### WORK ITEM
Return, word for word, only the lines of the data below that lie between the line with "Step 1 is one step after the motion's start" and the line with "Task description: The", those two lines included.
Start of DATA LISTING
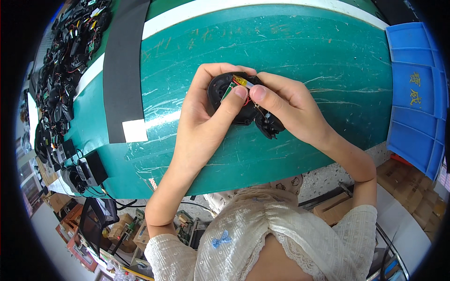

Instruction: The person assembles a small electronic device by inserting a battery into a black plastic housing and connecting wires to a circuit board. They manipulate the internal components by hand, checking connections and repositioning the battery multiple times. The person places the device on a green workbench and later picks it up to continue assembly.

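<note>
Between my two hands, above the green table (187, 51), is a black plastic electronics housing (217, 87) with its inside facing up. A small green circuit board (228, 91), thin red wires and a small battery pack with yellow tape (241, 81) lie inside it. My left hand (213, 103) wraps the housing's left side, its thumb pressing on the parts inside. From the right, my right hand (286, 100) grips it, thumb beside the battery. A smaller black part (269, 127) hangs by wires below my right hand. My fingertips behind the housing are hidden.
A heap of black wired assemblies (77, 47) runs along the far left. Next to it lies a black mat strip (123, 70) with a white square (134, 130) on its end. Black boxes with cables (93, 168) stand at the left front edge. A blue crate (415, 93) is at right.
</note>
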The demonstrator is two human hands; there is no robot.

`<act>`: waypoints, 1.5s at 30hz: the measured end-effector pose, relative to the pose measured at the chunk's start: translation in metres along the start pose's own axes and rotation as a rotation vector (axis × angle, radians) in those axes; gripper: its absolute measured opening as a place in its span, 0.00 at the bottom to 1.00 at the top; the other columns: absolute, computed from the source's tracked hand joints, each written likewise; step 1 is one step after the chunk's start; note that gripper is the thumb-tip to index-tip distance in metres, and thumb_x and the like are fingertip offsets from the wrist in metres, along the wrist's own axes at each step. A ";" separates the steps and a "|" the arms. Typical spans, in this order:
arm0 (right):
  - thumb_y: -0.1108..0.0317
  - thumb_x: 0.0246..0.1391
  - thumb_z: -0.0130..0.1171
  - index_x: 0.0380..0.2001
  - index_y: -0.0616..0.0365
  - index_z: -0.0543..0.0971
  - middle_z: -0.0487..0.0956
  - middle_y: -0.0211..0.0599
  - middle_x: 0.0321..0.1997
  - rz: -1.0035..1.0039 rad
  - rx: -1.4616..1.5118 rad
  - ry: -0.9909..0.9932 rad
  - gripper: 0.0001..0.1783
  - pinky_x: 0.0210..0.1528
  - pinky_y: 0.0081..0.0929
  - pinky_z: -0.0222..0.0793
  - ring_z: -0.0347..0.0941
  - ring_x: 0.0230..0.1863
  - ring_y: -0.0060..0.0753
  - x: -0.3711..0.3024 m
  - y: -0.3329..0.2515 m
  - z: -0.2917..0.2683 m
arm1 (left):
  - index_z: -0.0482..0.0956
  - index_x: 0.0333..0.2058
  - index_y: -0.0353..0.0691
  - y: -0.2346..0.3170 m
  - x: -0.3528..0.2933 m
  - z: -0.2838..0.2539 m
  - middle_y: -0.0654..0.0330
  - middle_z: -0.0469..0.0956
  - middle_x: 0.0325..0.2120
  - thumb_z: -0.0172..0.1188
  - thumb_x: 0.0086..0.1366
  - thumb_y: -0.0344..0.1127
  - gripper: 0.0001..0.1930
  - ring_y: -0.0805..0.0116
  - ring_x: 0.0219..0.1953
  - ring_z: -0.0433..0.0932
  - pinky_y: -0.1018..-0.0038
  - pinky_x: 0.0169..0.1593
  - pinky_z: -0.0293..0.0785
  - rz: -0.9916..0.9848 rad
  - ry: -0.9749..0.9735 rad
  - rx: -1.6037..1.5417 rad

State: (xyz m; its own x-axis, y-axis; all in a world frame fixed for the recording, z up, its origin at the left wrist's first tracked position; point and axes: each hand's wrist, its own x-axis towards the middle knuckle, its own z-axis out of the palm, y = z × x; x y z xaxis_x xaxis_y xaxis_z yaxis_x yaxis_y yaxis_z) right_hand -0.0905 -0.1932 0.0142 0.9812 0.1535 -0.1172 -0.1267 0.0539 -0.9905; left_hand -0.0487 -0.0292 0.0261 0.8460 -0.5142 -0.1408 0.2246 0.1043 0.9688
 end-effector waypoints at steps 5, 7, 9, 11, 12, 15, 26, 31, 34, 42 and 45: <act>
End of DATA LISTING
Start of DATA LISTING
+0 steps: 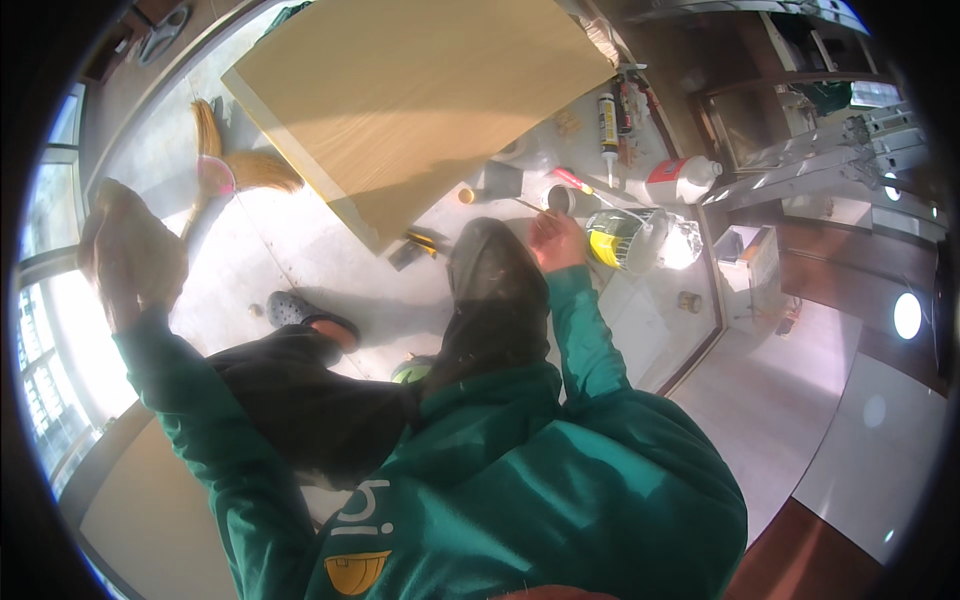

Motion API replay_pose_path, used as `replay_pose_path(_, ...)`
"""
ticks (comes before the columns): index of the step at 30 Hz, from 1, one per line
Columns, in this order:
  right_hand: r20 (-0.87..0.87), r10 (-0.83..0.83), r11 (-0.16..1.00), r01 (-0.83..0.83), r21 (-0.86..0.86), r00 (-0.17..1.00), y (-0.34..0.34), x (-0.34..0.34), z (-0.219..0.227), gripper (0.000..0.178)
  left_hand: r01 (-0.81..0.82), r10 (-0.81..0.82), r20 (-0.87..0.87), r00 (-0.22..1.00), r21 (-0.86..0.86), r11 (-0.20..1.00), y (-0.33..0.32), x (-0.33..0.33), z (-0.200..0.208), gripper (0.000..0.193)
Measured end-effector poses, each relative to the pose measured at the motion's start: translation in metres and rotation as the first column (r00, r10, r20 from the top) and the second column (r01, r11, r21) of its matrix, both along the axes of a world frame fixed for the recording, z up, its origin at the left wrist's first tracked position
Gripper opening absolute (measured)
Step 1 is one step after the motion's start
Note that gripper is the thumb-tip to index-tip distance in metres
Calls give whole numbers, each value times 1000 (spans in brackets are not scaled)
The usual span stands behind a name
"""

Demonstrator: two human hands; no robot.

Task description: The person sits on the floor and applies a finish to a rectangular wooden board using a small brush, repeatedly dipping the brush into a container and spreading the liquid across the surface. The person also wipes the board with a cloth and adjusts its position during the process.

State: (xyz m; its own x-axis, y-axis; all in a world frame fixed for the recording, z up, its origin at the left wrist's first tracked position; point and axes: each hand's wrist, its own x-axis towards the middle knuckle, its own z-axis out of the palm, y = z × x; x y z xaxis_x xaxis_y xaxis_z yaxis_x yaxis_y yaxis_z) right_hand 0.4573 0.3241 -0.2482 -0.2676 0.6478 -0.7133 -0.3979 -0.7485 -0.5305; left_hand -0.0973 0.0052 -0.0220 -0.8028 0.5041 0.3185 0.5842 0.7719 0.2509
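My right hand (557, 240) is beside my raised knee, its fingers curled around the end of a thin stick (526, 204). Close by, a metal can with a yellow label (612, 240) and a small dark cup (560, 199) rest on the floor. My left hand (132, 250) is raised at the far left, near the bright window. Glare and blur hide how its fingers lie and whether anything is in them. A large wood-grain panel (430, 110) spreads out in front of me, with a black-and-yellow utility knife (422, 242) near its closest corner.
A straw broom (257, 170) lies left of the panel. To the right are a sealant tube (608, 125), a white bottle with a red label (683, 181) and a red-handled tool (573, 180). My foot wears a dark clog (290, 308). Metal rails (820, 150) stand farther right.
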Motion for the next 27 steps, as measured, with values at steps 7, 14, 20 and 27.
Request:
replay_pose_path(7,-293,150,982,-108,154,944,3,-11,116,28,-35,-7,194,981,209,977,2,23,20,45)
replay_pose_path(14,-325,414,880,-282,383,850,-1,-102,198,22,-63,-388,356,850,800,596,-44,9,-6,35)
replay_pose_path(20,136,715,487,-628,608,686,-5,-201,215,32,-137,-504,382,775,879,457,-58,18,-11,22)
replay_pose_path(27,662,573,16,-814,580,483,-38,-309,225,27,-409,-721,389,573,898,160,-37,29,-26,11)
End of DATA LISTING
### TASK OUTPUT
Step 1 is one step after the motion's start
Note that gripper is the thumb-tip to index-tip distance in metres
Calls give whole numbers, each value times 1000 (spans in brackets are not scaled)
The usual span stands behind a name
"""

Demonstrator: two human hands; no robot.

Task description: The person sits on the floor and applies a finish to a rectangular wooden board using a small brush, repeatedly dipping the brush into a container and spreading the liquid across the surface. The person also wipes the board with a cloth and adjusts its position during the process.

The exercise calls for nothing more.